ANÁLISIS

Pedro Sánchez, algo más que unos Presupuestos atrevidos

¿Asistimos al fu­neral de los dé­fi­cits pre­su­pues­ta­rios?

Pedro Sánchez
Pedro Sánchez

El pre­ci­picio abierto entre las ci­fras de gastos e in­gresos en los Presupuestos del Estado,160.000 mi­llones de eu­ros, pro­duce vér­tigo. En el Presupuesto con­so­li­dado, que in­cluye Seguridad Social y or­ga­nismos au­tó­no­mos, la cifra total de gastos llega a 550.484 mi­llo­nes. Una ne­ce­sidad de fi­nan­cia­ción no cu­bierta por la re­cau­da­ción tri­bu­taria y las co­ti­za­ciones a la Seguridad Social, que pro­fun­diza más el pre­ci­picio y au­menta el vér­tigo.

Y, sin embargo, colocándose las gafas macroeconómicas – porcentaje del déficit públicos con relación al PIB – el abismo es menos profundo, entre un 12-14%, comparable, incluso con ventaja, al de EEUU y con el añadido de un superávi en nuestras cuentas exteriores a diferencia de las estadounidenses en deficit.

Los anteojos de Moderna Teoría Monetari acortan todavía más la sensación de vértigo. Su proposición central sostiene que los déficits presupuestarios desde una perspectiva financiera son irrelevantes. Stephanie Kelton postula en su libro Déficit Myth que los gobiernos con acceso a la impresora de billetes son emisores de dinero y ,en consecuencia, desfacedores de entuertos financieros. En el caso de la UE la facultad corresponde al BCE desde que su anterior presidente afirmó su disponibilidad “para hacer todo lo necesario”.

Los impuestos, afirma así mismo la nueva Teoría Monetaria, tienen otros propósitos, fundamentalmente la distribución de la renta y la riqueza. Impuestos más elevados para las rentas o patrimonios más altos. Los impuestos según TMM carecen de utilidad macroeconómicas.

En el mundo real la diferencia clave entre las finanzas estatales y las de las empresas y familias no es el acceso a la impresora de billetes (descuento de títulos de deuda por el BCE) sino el poder coercitivo de recaudar impuestos. Una compañía privada con pérdidas no las puede cubrir aumentando impuestos. El Estado, por el contrario, dispone de esta potestad. Por este motivo los acreedores aceptan una remuneración más baja o incluso negativa cuando prestan a los Estados soberanos.

Naturalmente hay límites, dependientes de la capacidad del deudor soberano a la hora de devolver los préstamos: países desarrollados y países en vías de desarrollo; España o Italia frente a Argentina o Turquía.

La nueva Teoría Monetaria no hace otra cosa que tomar nota del funeral de la austeridad en los EEUU o en la UE. Carmen Reinhart, economista jefe del Banco Mundial, recomienda a los estados endeudarse fuertemente durante la pandemia mientras que en 2008-09 alertaba: “ el endeudamiento soberano debe situarse como la primera preocupación de las políticas públicas”.

El Covid-19 obliga a los gobiernos a endeudarse para mantener un elevado nivel de gasto.
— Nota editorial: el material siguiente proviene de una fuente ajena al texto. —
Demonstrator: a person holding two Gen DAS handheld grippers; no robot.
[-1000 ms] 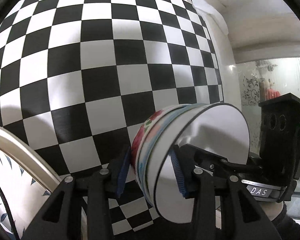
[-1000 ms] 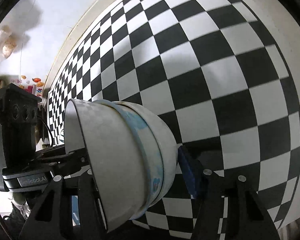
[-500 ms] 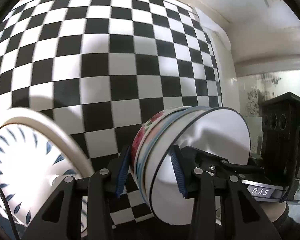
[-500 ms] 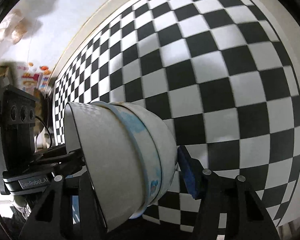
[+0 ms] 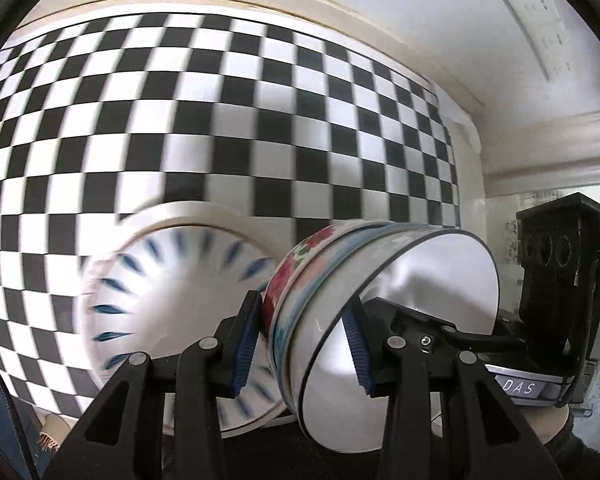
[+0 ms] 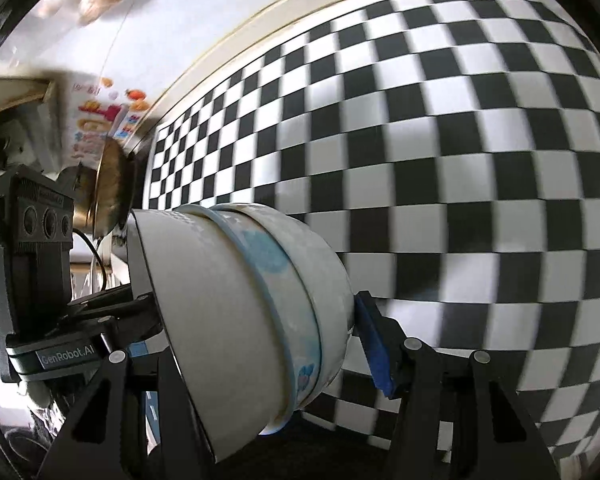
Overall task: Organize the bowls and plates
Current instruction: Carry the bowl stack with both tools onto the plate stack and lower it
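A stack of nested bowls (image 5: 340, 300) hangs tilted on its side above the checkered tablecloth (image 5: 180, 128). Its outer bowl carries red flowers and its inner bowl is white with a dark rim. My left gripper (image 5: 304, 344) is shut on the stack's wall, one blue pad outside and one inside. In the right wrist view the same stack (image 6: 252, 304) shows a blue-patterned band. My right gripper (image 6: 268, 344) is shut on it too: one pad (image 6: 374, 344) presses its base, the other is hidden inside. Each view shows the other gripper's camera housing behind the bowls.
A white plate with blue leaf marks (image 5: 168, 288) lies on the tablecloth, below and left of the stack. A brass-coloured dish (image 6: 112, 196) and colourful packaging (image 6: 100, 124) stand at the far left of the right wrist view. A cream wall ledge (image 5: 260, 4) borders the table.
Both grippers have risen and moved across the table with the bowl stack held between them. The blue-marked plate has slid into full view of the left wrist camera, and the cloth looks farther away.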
Es preferible, escribe en el Financial Times Stephen King, “permitir a empresas y trabajadores entrar en un período de hibernación en la esperanza de que controlado el virus sean descongelados a la alternativa de quiebras y paro masivo”.
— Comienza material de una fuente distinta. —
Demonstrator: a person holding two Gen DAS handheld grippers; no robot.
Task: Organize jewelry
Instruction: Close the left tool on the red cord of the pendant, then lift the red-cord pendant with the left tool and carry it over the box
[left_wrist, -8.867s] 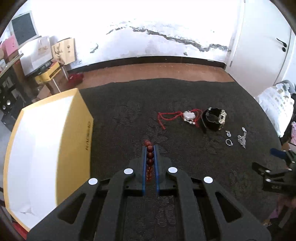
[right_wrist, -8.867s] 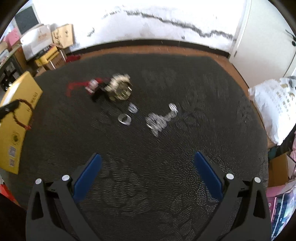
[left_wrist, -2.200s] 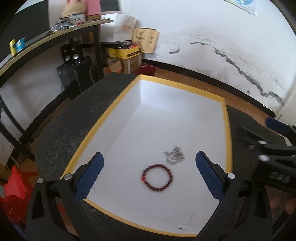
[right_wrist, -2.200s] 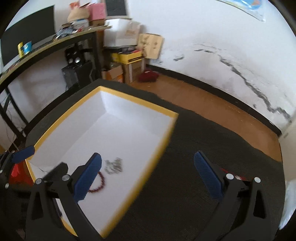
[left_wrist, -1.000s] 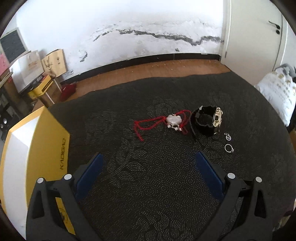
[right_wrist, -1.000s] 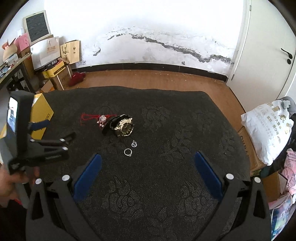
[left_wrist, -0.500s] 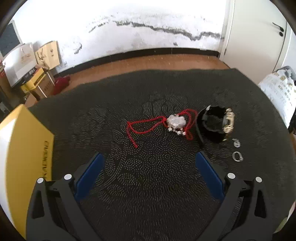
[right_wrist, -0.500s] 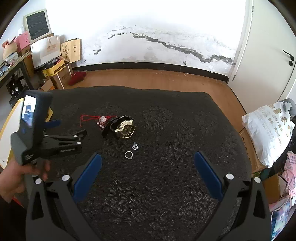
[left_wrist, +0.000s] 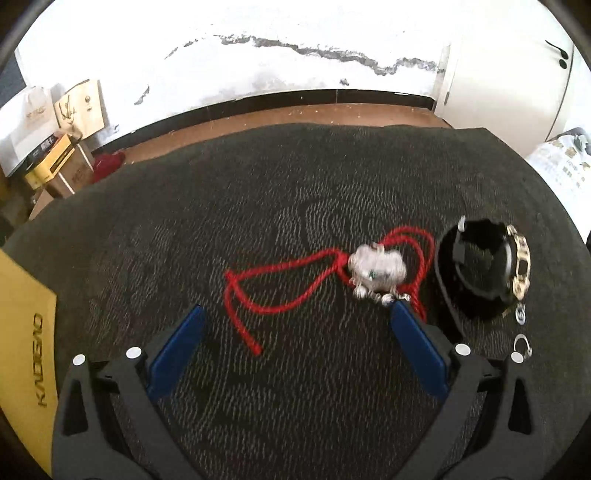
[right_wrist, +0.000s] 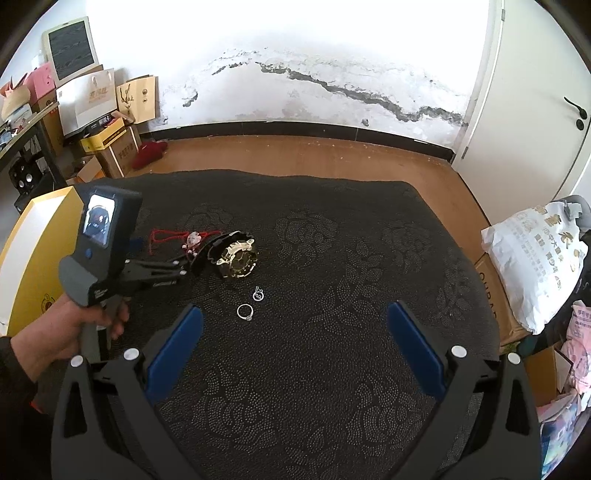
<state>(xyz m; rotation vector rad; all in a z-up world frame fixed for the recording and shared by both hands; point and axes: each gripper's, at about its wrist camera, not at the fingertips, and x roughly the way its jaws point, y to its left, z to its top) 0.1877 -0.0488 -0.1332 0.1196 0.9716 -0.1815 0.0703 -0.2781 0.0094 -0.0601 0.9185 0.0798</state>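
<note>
Left gripper (left_wrist: 293, 314), jaws wide apart and empty, frames a red cord necklace (left_wrist: 295, 284) with a blurred silver pendant (left_wrist: 376, 267) lying mid-surface. Just beside sit a black-and-gold watch (left_wrist: 484, 269) and two rings (right_wrist: 245, 311). Right gripper (right_wrist: 294, 317) gapes empty, well back.

On the dark mat: one red cord (left_wrist: 280, 291) with one silver charm (left_wrist: 376, 271), one watch (right_wrist: 236, 260), two rings (right_wrist: 245, 311) (right_wrist: 258, 294). At the left edge, one yellow box (right_wrist: 33, 236). Two grippers (left_wrist: 295, 314) (right_wrist: 294, 314).
</note>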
La receta prioritaria corregir la pandemia tiene como corolario estimular la actividad y el consumo con ERTEs, Créditos ICO, plan renove para el automóvil o el parque de viviendas, mejorando sus condiciones térmicas; estímulo, así mismo, a las energías alternativas favoreciendo su implantación vía medidas fiscales y ambientales. Volvamos a nuestro presupuesto. Quizá en el debate presupuestario en el Parlamento se pueda corregir la subida indiscriminada para funcionarios, primando a quienes han tenido una participación más activa y arriesgada durante la crisis. Mejor trocear que una subida lineal para quienes en estos momentos tienen una remuneración garantizada. Valdría lo mismo para parlamentarios y políticos e incluso, lo que es más arriesgado electoralmente, en el caso de las pensiones. Los bajos o nulos incrementos del índice del coste de la vida son una excelente excusa.

Finalmente, un mínimo de pedagogía financiera No le vendría mal a los portavoces parlamentarios y a la propia televisión estatal receptores y difusores de todos los males de la patria sin referencia a bien alguno.